Dark Water is everything we expect a scary movie to be except, you know, scary. Unless the very thought of H2O leaking from every pore of an apartment that no one in her right mind would ever live in terrifies you, in which case Dark Water is everything we expect a scary movie to be except, you know, plausible. Looking implausibly beautiful, as usual, Jennifer Connelly plays Dahlia, a woman who, because she's not in her right mind and because she's just separated from her husband and can't afford anything else, takes an apartment on Roosevelt Island, just across the East River from Manhattan.
And not just any ol' apartment. This one has walls the various shades of puke, windows that haven't been cleaned since the Roosevelt administration and a large suppurating wound on the ceiling of the bedroom. Along for the elevator ride, as part of the movie's mother-and-child-in-peril scenario, is Dahlia's young daughter, Ceci (Ariel Gade), who forms an imaginary friend before you can say "The apartment above us is definitely haunted." How else to explain the pitter-patter of little feet, even though the place is supposed to be unoccupied? And how else to explain the strands of hair that come pouring out of the bathroom faucet?

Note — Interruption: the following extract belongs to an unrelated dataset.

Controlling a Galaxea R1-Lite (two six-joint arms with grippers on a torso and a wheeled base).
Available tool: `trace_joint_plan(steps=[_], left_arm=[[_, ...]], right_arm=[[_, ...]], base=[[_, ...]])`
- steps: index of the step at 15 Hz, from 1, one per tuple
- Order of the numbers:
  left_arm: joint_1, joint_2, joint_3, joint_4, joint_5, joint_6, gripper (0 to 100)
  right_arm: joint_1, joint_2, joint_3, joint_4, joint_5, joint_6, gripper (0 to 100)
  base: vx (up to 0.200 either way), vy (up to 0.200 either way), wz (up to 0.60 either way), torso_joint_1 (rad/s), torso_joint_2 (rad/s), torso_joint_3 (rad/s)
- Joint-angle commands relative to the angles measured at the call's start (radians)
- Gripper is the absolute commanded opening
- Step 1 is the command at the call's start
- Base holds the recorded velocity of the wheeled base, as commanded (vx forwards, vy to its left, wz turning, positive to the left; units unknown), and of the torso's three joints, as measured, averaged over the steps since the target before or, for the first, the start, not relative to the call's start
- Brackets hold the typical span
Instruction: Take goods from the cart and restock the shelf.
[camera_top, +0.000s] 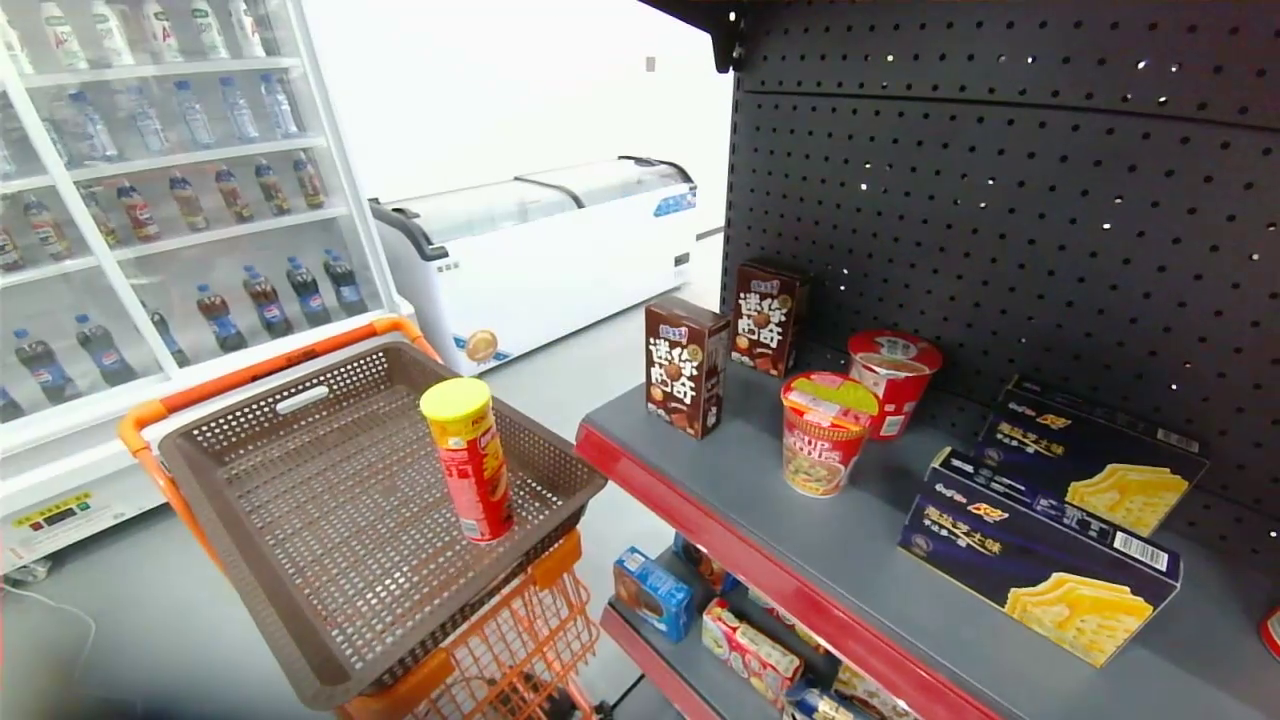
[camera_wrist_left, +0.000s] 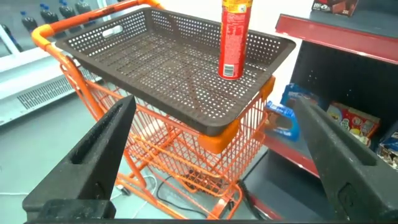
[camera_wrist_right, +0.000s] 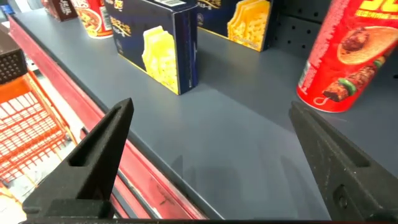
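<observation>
Store aisle, grey shelf (camera_top: 870, 560) w/ red front edge. Chip can (camera_top: 468, 460) stands upright in brown basket (camera_top: 300, 520) atop orange cart (camera_top: 140, 425), at the side nearest the shelf. Left gripper (camera_wrist_left: 212, 104) released, jaws wide, facing cart. Right gripper (camera_wrist_right: 211, 106) released above shelf, near second red can (camera_wrist_right: 348, 56) and cracker box (camera_wrist_right: 165, 50).

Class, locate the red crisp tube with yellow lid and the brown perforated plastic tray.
Red crisp tube with yellow lid (camera_top: 472, 475), head view, mid-body.
Brown perforated plastic tray (camera_top: 320, 520), head view, bare floor.
</observation>
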Motion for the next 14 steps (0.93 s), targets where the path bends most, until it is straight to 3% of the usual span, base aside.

One other possible explanation: a lame script. Based on a horror movie by Hideo Nakata, who made the original Japanese version of The Ring, Dark Water is long on atmosphere and short on plot. But director Walter Salles, best known for last year's The Motorcyle Diaries, can't seem to figure out how to charge that atmosphere with fear and dread. Instead, he just keeps opening the sluice gates, letting that dark water flow. If Psycho made it hard to go back in the shower and Jaws made it hard to go back in the ocean, Dark Water makes it hard to go back in the movie theater ' not without an umbrella, anyway.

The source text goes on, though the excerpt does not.